• _INSTRUCTIONS FOR THE TASK_:
The pictures do not belong in the copy. Restate all of the records word for word.

** Opening EXTRACTED INFORMATION block **

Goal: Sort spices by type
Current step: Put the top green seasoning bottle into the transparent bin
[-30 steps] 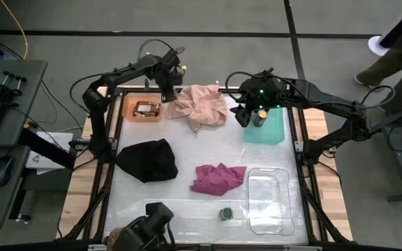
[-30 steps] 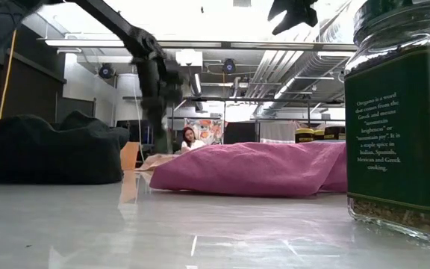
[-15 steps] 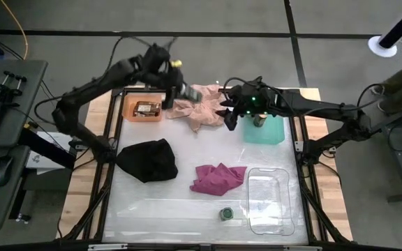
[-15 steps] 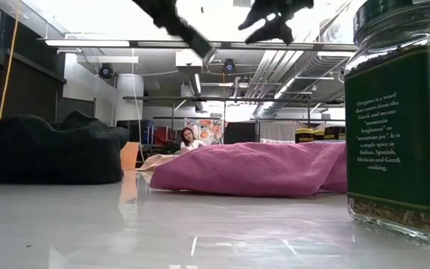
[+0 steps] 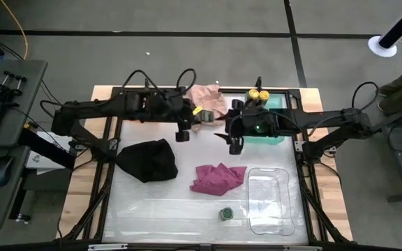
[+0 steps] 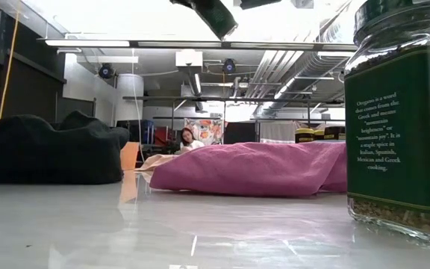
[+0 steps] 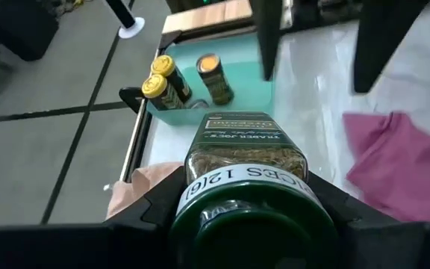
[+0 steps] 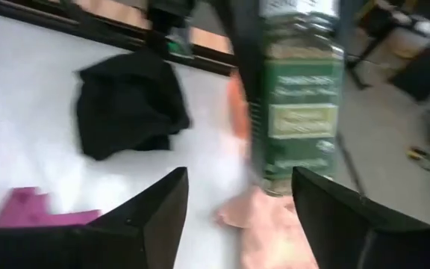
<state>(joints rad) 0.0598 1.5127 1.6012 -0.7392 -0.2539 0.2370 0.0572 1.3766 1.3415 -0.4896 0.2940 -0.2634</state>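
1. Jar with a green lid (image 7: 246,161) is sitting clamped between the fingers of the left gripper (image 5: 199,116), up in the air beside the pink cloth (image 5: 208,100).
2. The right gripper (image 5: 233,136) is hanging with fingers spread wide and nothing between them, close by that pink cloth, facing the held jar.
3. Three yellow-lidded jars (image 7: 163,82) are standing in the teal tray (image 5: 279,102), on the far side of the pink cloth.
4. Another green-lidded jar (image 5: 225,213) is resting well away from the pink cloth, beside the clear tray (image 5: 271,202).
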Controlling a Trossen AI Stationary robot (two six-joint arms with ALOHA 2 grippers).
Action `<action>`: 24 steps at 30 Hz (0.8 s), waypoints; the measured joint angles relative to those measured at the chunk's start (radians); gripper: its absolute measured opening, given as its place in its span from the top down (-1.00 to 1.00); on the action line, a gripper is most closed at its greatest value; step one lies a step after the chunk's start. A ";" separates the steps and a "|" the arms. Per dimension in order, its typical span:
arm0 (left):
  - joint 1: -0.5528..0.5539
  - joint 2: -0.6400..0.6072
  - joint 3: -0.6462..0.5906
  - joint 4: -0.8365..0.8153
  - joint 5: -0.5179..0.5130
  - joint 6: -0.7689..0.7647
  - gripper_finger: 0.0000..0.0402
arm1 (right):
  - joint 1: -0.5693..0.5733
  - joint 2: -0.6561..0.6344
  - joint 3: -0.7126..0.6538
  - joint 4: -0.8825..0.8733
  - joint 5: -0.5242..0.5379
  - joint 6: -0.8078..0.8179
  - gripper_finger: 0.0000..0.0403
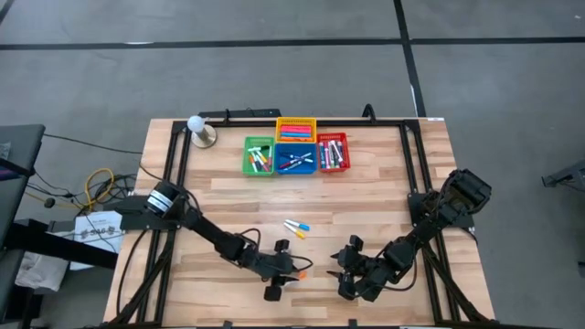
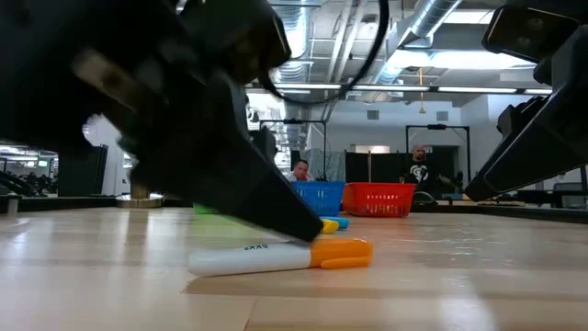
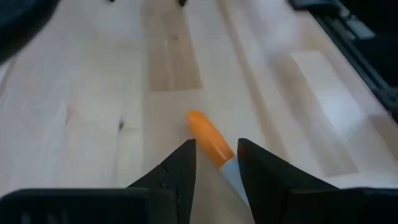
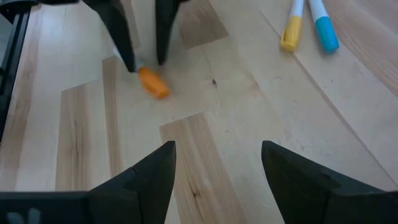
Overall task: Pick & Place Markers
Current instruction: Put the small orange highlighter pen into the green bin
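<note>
A marker with a white barrel and orange cap (image 2: 276,258) lies flat on the table near the front edge. My left gripper (image 3: 214,160) is open and slants down over it, one finger on each side of the barrel just behind the cap (image 3: 208,138). To its right my right gripper (image 4: 217,165) waits open above bare wood, with nothing between its fingers. Two more markers (image 1: 295,227), one yellow-capped and one blue-capped, lie side by side toward the table's middle. My left gripper's fingers (image 4: 129,59) stand on either side of the marker's white barrel (image 3: 231,175), slanting down from the table's left and lying across it. The marker lies flat on the wood. Whether a fingertip touches the barrel I cannot tell.
Green (image 1: 259,155), yellow (image 1: 295,130), blue (image 1: 296,161) and red (image 1: 333,153) baskets holding markers stand together at the table's far middle. A small white lamp-like object (image 1: 199,128) stands at the far left. People are in the room beyond the table.
</note>
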 joint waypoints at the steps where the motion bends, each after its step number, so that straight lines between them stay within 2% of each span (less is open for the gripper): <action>1: 0.003 0.008 0.000 0.000 0.000 -0.017 0.42 | 0.000 0.000 0.000 0.000 0.000 0.000 -0.12; 7: 0.028 0.018 0.005 -0.011 0.003 -0.072 0.41 | 0.000 0.009 0.000 -0.003 0.000 0.000 -0.12; 13: 0.045 0.013 0.008 -0.124 -0.004 -0.149 0.42 | 0.000 0.009 -0.001 0.000 0.001 0.000 -0.12; 20: 0.051 0.014 0.006 -0.151 -0.056 -0.113 0.43 | 0.000 0.009 -0.001 -0.001 0.000 0.000 -0.12; 24: 0.052 0.015 0.005 -0.152 -0.055 -0.066 0.55 | 0.000 0.009 -0.001 -0.001 0.001 0.001 -0.12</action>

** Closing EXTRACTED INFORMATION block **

• _EXERCISE OUTPUT_:
Goal: Sort spices by type
Current step: Put the top green seasoning bottle into the transparent bin
[-30 steps] 
[-30 steps] 
[-15 steps] 
[-15 steps] 
[+0 steps] 
[+0 steps] 
[+0 steps] 
[+0 steps] 
<state>(joints rad) 0.0598 1.5127 1.6012 -0.7392 -0.2539 0.2370 0.0572 1.3766 1.3415 -0.4896 0.2940 -0.2634</state>
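1. Jar with a green lid (image 7: 246,161) is sitting clamped between the fingers of the left gripper (image 5: 199,116), up in the air beside the pink cloth (image 5: 208,100).
2. The right gripper (image 5: 233,136) is hanging with fingers spread wide and nothing between them, close by that pink cloth, facing the held jar.
3. Three yellow-lidded jars (image 7: 163,82) are standing in the teal tray (image 5: 279,102), on the far side of the pink cloth.
4. Another green-lidded jar (image 5: 225,213) is resting well away from the pink cloth, beside the clear tray (image 5: 271,202).
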Controlling a Trossen AI Stationary robot (two six-joint arms with ALOHA 2 grippers).
Action `<action>`: 24 steps at 30 Hz (0.8 s), waypoints; the measured joint angles relative to those measured at the chunk's start (radians); gripper: its absolute measured opening, given as its place in its span from the top down (-1.00 to 1.00); on the action line, a gripper is most closed at its greatest value; step one lies a step after the chunk's start. A ";" separates the steps and a "|" the arms. Per dimension in order, its typical span:
arm0 (left):
  - joint 1: -0.5528..0.5539
  - joint 2: -0.6400..0.6072
  - joint 3: -0.6462..0.5906
  - joint 4: -0.8365..0.8153
  - joint 5: -0.5179..0.5130
  - joint 6: -0.7689..0.7647
  - gripper_finger: 0.0000..0.0402
arm1 (right):
  - joint 1: -0.5693..0.5733
  - joint 2: -0.6561..0.6344
  - joint 3: -0.7126..0.6538
  - joint 4: -0.8825..0.8733
  - joint 5: -0.5242..0.5379
  - joint 6: -0.8078..0.8179
  - gripper_finger: 0.0000..0.0403
Overall task: Pick & Place Markers
Current instruction: Put the small orange highlighter pen into the green bin
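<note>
A marker with a white barrel and orange cap (image 2: 276,258) lies flat on the table near the front edge. My left gripper (image 3: 214,160) is open and slants down over it, one finger on each side of the barrel just behind the cap (image 3: 208,138). To its right my right gripper (image 4: 217,165) waits open above bare wood, with nothing between its fingers. Two more markers (image 1: 295,227), one yellow-capped and one blue-capped, lie side by side toward the table's middle. My left gripper's fingers (image 4: 129,59) stand on either side of the marker's white barrel (image 3: 231,175), slanting down from the table's left and lying across it. The marker lies flat on the wood. Whether a fingertip touches the barrel I cannot tell.
Green (image 1: 259,155), yellow (image 1: 295,130), blue (image 1: 296,161) and red (image 1: 333,153) baskets holding markers stand together at the table's far middle. A small white lamp-like object (image 1: 199,128) stands at the far left. People are in the room beyond the table.
</note>
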 joint waypoints at the steps where the motion bends, each after its step number, so that straight lines between them stay within 2% of each span (less is open for the gripper): <action>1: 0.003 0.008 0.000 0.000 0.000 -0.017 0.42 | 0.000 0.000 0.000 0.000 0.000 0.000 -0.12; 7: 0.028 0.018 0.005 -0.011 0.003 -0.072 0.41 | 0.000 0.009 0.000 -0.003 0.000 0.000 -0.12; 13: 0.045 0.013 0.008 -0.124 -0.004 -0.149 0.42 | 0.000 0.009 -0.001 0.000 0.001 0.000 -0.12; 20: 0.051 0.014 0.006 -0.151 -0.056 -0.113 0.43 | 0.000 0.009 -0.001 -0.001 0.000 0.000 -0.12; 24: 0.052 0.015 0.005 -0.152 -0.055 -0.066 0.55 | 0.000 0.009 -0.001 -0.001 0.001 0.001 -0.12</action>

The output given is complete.